# [Information supplied]
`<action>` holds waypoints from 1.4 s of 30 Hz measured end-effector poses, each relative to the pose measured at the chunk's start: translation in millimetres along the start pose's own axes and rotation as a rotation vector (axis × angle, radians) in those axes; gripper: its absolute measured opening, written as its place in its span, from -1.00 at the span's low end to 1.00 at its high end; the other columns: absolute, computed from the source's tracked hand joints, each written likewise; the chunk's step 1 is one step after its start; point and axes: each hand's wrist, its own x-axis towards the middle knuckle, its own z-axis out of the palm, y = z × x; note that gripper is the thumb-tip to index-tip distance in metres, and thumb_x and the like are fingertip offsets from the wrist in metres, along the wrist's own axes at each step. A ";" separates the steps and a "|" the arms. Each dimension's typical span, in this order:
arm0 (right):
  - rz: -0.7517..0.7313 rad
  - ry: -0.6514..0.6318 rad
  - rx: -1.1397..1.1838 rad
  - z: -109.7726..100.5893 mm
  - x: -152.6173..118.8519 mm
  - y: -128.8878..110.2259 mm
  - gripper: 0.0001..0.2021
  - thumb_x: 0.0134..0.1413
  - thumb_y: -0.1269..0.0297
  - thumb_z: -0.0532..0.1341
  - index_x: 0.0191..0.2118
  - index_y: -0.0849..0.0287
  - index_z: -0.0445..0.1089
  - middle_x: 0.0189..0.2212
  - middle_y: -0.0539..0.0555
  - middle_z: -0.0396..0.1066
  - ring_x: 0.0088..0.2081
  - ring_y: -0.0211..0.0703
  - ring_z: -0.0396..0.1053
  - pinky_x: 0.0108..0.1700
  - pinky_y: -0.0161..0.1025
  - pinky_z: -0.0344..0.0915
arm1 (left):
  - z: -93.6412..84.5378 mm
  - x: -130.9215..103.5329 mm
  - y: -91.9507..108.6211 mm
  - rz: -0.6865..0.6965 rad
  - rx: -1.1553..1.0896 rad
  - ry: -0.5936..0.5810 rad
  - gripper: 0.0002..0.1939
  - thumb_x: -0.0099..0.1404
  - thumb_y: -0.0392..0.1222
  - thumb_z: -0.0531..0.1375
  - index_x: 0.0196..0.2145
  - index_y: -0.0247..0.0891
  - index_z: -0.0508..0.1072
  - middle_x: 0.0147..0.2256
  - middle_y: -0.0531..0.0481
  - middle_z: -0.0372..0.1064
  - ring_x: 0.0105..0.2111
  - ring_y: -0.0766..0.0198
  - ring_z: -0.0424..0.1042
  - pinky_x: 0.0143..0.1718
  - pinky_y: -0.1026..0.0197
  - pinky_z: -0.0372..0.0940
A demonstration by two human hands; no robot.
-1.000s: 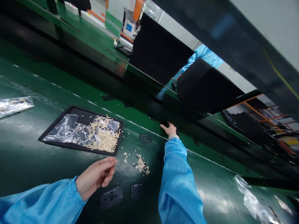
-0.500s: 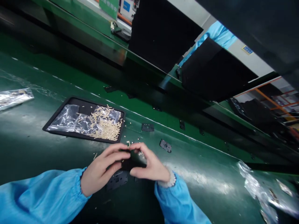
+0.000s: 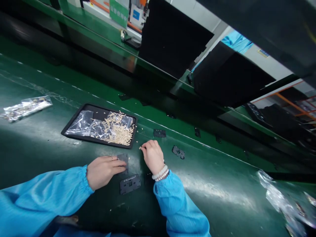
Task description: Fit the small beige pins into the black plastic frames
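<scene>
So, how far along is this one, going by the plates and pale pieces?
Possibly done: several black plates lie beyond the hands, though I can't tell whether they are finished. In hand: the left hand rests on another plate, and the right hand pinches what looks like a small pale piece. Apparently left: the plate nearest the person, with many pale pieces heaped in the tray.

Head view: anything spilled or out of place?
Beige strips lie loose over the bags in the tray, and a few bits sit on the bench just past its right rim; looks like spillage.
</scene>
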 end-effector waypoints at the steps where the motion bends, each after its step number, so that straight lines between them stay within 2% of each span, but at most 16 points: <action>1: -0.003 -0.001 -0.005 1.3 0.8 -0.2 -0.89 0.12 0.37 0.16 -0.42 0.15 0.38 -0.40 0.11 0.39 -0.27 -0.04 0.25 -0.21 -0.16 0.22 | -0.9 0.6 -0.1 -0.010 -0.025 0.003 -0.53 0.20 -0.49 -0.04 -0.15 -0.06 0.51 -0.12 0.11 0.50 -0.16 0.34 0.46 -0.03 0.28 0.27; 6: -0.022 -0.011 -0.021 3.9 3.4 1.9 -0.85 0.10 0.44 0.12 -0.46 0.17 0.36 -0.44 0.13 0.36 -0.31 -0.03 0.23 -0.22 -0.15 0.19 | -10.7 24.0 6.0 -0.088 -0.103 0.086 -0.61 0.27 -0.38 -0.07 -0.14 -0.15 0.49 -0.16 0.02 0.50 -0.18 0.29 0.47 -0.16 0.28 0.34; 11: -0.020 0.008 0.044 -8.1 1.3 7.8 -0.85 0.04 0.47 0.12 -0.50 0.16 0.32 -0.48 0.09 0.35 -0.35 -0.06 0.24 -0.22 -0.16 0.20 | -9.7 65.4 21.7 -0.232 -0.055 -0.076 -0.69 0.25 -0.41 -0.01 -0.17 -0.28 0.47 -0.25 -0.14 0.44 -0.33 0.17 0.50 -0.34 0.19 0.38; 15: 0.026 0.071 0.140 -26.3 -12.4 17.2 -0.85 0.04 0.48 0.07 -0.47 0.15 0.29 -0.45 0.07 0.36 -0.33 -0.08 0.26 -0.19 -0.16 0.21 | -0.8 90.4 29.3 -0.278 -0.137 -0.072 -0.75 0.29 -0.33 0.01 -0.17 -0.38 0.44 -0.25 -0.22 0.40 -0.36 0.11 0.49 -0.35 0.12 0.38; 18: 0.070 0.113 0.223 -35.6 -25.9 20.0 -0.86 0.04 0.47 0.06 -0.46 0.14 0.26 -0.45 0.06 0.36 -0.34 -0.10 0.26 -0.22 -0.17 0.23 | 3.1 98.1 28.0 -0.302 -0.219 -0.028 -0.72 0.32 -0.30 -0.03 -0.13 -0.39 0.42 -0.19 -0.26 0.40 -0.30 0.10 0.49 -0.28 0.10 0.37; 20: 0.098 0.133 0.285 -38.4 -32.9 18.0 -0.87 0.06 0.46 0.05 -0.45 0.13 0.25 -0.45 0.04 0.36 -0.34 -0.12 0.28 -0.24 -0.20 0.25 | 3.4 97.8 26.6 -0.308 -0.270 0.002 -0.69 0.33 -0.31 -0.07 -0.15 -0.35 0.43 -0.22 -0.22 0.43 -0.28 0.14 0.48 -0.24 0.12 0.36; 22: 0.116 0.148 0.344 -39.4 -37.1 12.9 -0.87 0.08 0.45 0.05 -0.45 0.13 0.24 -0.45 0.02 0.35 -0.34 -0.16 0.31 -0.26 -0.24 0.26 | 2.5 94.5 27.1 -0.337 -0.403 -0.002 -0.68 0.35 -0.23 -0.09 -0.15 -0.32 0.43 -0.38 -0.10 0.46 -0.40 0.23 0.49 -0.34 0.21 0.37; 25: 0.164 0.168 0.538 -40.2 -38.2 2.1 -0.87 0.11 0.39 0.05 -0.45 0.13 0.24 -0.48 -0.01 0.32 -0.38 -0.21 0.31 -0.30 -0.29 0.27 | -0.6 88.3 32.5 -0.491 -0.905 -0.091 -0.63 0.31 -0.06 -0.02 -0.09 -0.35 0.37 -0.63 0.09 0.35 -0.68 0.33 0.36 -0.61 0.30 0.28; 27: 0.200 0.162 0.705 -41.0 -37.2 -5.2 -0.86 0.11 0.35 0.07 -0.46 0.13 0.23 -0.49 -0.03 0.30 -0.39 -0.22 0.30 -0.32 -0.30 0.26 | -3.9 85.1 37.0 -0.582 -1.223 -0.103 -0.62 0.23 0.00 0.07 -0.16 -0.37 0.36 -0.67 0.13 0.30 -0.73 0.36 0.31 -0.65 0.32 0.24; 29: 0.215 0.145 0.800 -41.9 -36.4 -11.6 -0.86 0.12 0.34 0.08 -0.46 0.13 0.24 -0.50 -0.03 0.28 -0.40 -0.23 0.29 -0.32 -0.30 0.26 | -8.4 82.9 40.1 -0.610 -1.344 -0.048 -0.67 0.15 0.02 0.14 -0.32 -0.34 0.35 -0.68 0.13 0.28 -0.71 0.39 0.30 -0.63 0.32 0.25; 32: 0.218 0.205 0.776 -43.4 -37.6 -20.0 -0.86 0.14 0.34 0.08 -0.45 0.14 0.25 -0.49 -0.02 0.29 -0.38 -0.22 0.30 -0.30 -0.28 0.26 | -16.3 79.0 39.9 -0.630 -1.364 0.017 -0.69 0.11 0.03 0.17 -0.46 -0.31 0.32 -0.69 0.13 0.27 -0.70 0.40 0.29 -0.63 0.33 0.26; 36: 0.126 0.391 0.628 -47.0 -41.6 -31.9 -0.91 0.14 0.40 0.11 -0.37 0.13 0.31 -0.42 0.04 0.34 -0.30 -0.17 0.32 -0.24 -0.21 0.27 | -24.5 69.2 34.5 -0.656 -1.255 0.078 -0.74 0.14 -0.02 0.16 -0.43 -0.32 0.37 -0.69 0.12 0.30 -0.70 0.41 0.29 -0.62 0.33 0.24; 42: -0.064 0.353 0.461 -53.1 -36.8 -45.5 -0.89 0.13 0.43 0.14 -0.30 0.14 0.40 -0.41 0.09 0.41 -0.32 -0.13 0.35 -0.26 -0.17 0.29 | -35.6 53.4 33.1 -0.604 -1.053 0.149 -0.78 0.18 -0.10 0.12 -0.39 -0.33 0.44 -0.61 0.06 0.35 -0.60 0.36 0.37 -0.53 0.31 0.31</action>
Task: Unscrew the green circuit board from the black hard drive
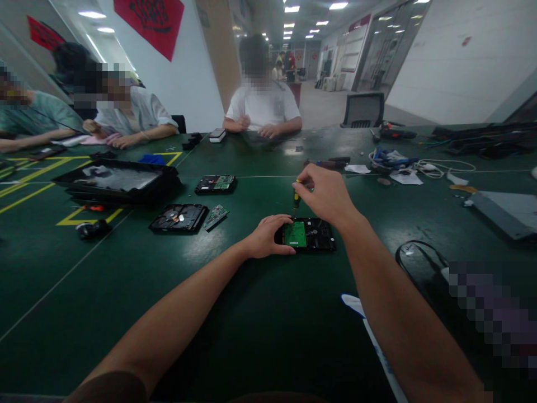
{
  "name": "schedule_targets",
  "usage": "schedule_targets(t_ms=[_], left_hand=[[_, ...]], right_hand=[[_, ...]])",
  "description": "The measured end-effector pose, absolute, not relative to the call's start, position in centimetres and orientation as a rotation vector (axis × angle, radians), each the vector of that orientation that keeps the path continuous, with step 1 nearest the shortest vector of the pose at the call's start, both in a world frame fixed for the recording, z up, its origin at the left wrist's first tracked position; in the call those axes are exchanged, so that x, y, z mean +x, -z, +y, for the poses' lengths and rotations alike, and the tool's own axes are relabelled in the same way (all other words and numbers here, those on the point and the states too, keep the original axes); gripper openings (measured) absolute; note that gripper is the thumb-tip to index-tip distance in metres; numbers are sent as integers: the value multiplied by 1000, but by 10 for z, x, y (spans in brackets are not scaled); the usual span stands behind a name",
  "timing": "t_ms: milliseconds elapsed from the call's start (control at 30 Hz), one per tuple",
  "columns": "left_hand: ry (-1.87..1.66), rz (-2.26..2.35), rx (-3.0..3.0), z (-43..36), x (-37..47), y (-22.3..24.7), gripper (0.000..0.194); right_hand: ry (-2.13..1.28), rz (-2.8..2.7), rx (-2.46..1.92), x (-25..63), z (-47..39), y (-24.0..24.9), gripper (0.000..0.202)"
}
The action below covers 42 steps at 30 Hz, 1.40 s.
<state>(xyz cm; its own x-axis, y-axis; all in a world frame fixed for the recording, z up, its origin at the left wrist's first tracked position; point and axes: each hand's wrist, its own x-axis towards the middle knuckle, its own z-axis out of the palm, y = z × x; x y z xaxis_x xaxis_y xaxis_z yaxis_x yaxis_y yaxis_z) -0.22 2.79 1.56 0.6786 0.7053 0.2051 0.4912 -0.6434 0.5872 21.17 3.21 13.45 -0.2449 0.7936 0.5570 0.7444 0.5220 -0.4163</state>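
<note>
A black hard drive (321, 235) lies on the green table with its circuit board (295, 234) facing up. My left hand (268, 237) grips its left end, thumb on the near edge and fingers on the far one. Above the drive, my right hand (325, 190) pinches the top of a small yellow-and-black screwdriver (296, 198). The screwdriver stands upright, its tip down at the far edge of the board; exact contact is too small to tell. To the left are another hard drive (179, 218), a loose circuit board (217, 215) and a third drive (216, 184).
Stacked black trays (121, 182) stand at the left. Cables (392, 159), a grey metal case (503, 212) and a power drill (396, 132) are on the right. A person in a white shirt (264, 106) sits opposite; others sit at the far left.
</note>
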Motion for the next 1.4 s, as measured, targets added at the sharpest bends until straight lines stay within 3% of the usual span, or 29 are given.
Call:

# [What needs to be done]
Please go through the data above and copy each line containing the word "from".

# [Answer for the task]
`<action>` holds waypoints from 1.4 s of 30 Hz measured end-effector poses, each relative to the pose measured at the chunk's start: translation in millimetres along the start pose's own axes and rotation as a rotation vector (axis × angle, radians) in those axes; gripper: its absolute measured opening, written as its place in its span, from -1.00 at the span's low end to 1.00 at its high end; the other columns: absolute, computed from the source's tracked hand joints, each written likewise; the chunk's step 1 is one step after its start; point and axes: each hand's wrist, its own x-axis towards the middle knuckle, its own z-axis out of the palm, y = z × x; note that gripper is the thumb-tip to index-tip distance in metres, and thumb_x and the like are fingertip offsets from the wrist in metres, along the wrist's own axes at each step. A ";" separates the steps and a "|" the arms. Each dimension's typical span, in this order:
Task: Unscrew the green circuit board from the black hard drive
  "timing": "t_ms: milliseconds elapsed from the call's start (control at 30 Hz), one per tuple",

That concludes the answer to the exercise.